* TO DO *
Please quote exactly the opening lines of the data, from the first line to the one where "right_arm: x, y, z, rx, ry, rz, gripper" appears.

Collected data
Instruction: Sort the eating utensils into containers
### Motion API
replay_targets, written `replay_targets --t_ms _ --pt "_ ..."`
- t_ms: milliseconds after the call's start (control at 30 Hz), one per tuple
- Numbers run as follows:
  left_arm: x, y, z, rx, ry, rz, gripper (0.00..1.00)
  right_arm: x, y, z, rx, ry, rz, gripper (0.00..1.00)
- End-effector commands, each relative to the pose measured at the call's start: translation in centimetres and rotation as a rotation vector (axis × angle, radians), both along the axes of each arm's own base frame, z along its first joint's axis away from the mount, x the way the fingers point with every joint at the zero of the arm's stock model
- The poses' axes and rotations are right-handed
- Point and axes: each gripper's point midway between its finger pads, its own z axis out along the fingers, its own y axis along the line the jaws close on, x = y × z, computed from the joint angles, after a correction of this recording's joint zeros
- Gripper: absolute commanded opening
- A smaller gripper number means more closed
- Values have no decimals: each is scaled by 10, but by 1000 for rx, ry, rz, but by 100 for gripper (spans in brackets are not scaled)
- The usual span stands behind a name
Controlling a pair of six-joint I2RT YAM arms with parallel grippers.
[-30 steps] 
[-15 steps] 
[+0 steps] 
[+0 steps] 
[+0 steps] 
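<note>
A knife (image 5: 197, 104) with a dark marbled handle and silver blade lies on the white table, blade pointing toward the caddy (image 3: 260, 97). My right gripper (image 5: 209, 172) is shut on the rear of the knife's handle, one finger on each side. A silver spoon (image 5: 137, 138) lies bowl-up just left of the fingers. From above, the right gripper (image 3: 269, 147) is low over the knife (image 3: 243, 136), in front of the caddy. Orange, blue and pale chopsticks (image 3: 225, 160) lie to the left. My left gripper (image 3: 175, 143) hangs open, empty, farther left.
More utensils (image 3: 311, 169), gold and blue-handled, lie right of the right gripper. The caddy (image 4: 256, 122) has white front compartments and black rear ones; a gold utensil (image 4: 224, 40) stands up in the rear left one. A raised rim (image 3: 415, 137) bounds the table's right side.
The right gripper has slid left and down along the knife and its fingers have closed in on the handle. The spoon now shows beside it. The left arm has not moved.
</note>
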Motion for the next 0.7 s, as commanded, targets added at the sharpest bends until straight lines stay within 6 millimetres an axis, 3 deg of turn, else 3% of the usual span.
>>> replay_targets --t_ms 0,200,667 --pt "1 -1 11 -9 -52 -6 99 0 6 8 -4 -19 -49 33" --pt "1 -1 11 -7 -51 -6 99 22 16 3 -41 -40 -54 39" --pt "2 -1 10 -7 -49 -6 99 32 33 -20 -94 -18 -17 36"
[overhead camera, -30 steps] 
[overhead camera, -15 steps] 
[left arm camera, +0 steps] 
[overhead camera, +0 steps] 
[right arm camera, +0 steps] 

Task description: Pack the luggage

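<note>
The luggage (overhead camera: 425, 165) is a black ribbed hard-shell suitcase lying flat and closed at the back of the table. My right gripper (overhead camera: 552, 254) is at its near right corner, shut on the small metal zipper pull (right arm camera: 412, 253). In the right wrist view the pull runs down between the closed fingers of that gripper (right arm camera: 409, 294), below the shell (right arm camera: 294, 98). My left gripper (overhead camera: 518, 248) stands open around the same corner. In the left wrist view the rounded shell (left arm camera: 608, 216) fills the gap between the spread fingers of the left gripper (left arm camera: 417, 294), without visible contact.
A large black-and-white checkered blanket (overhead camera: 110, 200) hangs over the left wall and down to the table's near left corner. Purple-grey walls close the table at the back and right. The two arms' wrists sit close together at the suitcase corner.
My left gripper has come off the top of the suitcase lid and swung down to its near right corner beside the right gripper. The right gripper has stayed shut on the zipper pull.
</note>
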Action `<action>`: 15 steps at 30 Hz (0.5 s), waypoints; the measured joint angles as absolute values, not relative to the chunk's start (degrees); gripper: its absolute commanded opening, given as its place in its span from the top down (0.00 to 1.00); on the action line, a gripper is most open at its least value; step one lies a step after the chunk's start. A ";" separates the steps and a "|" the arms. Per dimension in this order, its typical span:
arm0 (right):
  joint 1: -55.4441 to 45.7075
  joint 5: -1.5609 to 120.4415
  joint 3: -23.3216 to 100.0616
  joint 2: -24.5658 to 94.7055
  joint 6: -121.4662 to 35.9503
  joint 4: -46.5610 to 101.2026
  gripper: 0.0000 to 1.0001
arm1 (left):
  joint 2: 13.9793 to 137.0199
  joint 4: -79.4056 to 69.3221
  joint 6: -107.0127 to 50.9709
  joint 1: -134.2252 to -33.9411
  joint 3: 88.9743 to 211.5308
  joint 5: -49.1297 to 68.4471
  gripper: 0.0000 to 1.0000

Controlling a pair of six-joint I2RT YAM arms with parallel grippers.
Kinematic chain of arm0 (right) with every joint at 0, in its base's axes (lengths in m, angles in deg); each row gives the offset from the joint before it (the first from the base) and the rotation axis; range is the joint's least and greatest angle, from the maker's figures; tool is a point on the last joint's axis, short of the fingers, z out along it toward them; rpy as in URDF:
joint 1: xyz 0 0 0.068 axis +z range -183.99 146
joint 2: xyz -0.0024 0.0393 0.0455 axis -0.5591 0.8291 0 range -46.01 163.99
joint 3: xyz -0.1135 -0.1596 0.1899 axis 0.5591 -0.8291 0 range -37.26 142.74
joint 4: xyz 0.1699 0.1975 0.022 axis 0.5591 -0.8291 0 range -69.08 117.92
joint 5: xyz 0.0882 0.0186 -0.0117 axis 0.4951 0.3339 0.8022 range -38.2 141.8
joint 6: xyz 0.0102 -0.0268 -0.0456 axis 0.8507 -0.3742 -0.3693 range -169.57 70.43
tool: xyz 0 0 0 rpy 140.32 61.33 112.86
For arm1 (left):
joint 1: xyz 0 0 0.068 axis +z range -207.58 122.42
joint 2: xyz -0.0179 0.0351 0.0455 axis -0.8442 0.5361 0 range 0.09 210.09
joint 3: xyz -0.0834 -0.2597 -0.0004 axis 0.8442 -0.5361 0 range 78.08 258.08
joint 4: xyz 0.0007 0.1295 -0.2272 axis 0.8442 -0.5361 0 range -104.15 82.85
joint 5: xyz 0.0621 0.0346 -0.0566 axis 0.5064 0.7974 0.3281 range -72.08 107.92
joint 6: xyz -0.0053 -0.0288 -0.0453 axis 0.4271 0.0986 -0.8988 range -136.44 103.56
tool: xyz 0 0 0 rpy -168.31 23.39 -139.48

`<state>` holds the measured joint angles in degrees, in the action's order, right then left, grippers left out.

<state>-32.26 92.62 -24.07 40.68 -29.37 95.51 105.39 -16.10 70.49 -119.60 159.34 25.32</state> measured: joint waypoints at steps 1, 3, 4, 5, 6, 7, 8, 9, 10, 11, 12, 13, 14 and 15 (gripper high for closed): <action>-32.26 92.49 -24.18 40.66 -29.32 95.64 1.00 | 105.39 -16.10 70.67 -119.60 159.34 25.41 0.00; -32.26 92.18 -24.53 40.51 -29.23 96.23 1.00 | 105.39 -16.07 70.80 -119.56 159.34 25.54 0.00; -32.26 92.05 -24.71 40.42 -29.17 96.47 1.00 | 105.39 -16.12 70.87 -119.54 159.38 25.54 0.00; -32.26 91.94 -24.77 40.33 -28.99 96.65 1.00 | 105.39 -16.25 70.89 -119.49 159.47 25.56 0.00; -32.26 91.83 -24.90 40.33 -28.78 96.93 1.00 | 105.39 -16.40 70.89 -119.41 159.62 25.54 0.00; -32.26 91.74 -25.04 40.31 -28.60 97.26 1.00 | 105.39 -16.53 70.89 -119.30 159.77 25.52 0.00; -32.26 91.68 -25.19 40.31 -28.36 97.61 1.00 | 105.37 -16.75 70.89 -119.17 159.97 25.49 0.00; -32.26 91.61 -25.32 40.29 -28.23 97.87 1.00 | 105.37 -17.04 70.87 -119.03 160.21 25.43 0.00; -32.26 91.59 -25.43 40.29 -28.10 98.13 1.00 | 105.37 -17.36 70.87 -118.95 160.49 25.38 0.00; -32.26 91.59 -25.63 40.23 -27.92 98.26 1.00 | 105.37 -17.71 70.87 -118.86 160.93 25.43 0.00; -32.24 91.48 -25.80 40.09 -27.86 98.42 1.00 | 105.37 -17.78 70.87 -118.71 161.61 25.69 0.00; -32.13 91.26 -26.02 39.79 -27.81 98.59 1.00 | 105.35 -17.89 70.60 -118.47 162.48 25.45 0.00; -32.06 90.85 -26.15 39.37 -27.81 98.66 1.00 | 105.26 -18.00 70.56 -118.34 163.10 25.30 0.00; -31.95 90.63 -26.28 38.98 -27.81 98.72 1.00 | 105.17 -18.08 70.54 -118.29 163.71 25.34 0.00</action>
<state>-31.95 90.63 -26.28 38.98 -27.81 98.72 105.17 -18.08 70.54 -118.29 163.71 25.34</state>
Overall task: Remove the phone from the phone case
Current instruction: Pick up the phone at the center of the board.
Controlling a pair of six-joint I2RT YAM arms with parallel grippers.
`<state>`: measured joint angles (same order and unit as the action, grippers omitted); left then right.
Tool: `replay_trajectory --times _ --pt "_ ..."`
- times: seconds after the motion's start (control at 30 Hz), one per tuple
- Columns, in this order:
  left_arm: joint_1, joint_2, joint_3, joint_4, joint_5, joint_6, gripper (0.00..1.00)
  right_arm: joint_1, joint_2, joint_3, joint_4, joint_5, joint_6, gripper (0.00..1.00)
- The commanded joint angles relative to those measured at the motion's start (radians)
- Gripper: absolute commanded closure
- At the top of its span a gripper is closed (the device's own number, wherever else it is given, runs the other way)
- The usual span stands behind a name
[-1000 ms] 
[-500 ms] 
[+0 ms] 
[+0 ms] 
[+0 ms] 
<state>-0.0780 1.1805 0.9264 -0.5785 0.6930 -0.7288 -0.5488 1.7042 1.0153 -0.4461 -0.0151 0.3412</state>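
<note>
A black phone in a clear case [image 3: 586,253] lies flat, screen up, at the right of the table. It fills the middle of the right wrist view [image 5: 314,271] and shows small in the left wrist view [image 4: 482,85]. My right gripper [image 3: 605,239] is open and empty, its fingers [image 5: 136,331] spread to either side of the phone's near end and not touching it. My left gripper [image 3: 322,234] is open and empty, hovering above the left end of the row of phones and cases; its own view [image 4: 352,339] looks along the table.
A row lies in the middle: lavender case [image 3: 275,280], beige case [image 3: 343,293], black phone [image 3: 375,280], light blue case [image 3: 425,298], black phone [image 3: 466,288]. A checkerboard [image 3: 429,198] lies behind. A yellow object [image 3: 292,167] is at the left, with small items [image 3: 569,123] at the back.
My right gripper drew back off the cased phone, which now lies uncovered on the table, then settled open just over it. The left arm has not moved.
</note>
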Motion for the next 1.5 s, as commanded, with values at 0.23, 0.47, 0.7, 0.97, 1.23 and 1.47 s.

* ANSWER FOR THIS EXERCISE *
Instruction: Sort the eating utensils into containers
### Motion API
replay_targets, written `replay_targets --t_ms _ --pt "_ ..."`
- t_ms: milliseconds after the call's start (control at 30 Hz), one per tuple
- Numbers run as follows:
  left_arm: x, y, z, rx, ry, rz, gripper (0.00..1.00)
  right_arm: x, y, z, rx, ry, rz, gripper (0.00..1.00)

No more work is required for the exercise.